A modern writer, who certainly can not be accused of want of sympathy with a deductive philosophy, in comparing the relative merits of the a priori and a posteriori methods, observes that, although the latter may in general come somewhat nearer the facts of nature, yet, as it can never embrace all the phenomena in its inductions, it can never arrive at the whole truth; while the a priori method, if it chance to hit upon the right formula, has the whole universe, so to speak, at its fingers' ends. While we may readily admit the sublimity of the attempt to reach out and grasp the hidden springs of nature, stubborn facts constrain us to assert its impracticability. The diffuse light of mental theory must be concentrated to a small focus in order to produce any visible effect.

Knowledge is the concomitant of the progressive limitation of our powers. As long as man assumes that he contains within himself the premises of knowledge, so long will it elude his grasp. Not until experience has compelled him to doubt the validity of his mental concepts when applied to nature, and has forced him to have recourse to facts only, has man taken the first steps in the paths of science.

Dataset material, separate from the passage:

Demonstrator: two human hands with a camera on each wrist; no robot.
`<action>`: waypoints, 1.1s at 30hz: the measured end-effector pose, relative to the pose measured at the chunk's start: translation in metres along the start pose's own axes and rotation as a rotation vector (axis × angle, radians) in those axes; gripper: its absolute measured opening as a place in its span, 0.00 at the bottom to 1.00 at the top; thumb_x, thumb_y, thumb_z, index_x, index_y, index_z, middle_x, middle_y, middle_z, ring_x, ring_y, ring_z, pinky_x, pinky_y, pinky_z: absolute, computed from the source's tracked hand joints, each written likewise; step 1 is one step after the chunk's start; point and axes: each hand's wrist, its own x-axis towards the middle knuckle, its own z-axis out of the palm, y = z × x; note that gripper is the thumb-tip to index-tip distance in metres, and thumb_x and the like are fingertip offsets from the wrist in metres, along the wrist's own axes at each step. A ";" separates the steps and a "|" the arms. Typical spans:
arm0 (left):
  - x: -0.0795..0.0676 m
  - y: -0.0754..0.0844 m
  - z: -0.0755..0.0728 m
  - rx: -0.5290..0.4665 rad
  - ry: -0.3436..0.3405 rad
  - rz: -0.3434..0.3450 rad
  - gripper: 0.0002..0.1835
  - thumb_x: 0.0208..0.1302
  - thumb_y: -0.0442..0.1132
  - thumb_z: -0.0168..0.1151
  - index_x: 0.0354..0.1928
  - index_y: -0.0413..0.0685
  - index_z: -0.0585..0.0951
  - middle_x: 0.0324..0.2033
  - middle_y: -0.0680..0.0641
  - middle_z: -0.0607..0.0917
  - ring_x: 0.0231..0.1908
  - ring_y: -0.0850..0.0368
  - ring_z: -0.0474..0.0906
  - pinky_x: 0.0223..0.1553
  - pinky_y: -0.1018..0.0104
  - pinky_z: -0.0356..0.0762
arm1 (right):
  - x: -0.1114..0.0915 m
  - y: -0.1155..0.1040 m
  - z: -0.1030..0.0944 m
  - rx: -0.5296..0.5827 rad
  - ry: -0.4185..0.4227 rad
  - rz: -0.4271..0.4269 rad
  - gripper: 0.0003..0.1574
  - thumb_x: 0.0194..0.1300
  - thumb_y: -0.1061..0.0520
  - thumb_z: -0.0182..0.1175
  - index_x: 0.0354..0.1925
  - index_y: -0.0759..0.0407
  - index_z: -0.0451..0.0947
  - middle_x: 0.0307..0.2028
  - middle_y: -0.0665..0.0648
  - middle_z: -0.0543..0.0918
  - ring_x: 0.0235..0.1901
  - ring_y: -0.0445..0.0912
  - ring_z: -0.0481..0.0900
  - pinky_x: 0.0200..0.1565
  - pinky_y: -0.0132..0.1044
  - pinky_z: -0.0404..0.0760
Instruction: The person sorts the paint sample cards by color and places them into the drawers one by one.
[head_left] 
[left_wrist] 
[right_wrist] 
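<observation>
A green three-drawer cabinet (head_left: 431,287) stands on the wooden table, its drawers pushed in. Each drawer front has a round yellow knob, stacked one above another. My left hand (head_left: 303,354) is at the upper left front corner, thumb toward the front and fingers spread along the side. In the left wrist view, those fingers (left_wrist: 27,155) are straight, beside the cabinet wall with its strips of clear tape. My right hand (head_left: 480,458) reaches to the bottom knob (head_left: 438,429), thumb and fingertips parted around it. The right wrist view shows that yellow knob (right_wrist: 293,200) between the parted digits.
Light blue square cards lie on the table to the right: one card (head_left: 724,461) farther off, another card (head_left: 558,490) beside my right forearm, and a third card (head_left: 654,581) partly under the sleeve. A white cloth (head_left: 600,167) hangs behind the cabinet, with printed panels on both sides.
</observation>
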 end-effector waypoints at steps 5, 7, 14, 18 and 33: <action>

That one learns the boundlessness of knowledge only in proportion to his own acquirements is a saying famous only for its triteness. What are certainties to the ignorant are uncertainties to the intelligent. What are dogmas to the blind followers of a fanatical priesthood are for ever insoluble problems to the man of science. The ignorant savage—who can not count beyond five; who has no abstract names in his vocabulary; who knows nothing of the use of pronouns; who uses words denoting the commonest things and most usual actions only—possesses knowledge differing so widely in degree from ours as almost to constitute a difference of kind. For him nature has no problems.